• **Exercise**
Work through the records below and copy every line that includes "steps".
★ ★ ★
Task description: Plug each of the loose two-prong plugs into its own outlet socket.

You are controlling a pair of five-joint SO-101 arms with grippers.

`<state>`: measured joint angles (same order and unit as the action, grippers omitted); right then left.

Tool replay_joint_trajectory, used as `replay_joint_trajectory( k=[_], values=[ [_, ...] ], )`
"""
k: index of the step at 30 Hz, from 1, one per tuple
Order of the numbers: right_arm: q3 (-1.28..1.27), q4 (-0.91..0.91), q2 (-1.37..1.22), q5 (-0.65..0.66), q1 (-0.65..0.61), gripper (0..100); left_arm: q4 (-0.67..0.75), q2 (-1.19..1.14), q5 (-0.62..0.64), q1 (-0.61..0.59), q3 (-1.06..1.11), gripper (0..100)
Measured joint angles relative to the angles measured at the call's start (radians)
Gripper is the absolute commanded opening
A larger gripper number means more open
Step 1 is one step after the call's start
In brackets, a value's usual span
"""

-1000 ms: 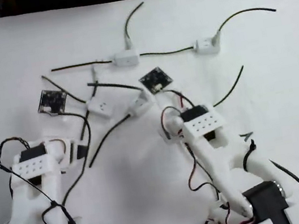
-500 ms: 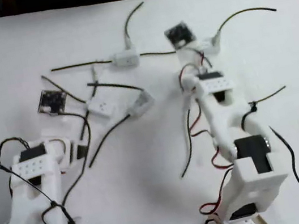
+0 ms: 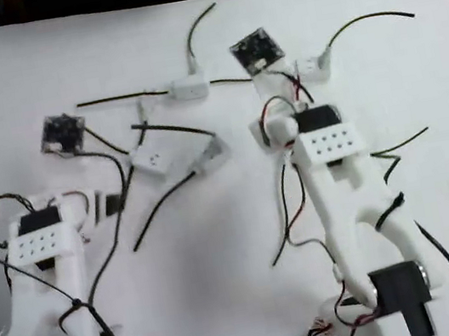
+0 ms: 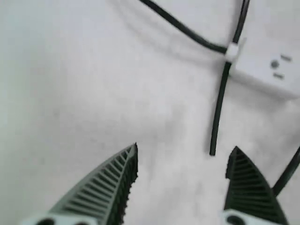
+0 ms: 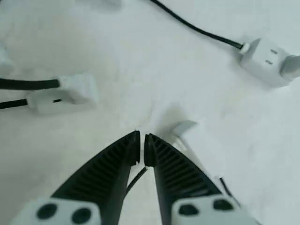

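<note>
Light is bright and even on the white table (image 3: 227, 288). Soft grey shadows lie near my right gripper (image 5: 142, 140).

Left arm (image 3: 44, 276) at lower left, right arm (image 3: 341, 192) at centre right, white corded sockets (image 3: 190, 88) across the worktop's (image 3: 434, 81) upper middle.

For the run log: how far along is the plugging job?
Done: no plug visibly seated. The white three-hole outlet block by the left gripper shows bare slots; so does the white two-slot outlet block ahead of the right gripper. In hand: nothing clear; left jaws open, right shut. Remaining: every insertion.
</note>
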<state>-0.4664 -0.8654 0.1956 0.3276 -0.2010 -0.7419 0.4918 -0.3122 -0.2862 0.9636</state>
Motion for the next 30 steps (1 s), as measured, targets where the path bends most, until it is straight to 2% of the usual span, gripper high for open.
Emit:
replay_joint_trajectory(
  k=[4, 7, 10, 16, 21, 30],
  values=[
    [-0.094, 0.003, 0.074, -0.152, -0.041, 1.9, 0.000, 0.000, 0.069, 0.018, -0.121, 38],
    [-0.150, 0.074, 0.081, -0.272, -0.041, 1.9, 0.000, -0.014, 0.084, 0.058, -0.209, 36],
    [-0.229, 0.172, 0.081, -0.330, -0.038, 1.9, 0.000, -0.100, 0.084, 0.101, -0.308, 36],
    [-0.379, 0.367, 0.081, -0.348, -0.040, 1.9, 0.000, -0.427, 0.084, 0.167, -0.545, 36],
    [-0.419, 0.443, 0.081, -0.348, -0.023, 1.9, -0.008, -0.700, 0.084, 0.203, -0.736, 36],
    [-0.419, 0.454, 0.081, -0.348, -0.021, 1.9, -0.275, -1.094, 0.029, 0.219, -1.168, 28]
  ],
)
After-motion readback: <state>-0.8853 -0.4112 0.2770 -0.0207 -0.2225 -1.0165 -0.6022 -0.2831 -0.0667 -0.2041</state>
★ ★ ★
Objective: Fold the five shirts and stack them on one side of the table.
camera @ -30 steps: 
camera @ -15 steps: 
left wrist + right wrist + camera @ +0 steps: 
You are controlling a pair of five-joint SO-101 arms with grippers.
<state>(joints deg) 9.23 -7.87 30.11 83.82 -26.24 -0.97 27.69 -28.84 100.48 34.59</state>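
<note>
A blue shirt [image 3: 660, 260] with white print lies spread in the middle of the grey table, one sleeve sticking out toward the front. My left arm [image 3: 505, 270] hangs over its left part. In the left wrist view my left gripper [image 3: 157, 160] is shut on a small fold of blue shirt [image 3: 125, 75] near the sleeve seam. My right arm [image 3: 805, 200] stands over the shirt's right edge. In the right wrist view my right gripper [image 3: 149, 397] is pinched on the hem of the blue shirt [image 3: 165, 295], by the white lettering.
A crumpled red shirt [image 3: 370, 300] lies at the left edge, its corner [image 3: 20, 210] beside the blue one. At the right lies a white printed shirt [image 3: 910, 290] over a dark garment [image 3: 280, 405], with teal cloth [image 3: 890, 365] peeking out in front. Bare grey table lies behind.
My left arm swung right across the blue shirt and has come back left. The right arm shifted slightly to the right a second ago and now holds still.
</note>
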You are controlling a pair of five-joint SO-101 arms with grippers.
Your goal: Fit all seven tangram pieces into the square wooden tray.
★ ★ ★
• **Solution**
Motion for the next 30 steps (1 s), as measured, targets where the path bends most, until it is straight to 2% of the usual span, gripper high for open.
camera @ -30 steps: 
camera @ -15 steps: 
left wrist + right wrist + camera @ +0 steps: 

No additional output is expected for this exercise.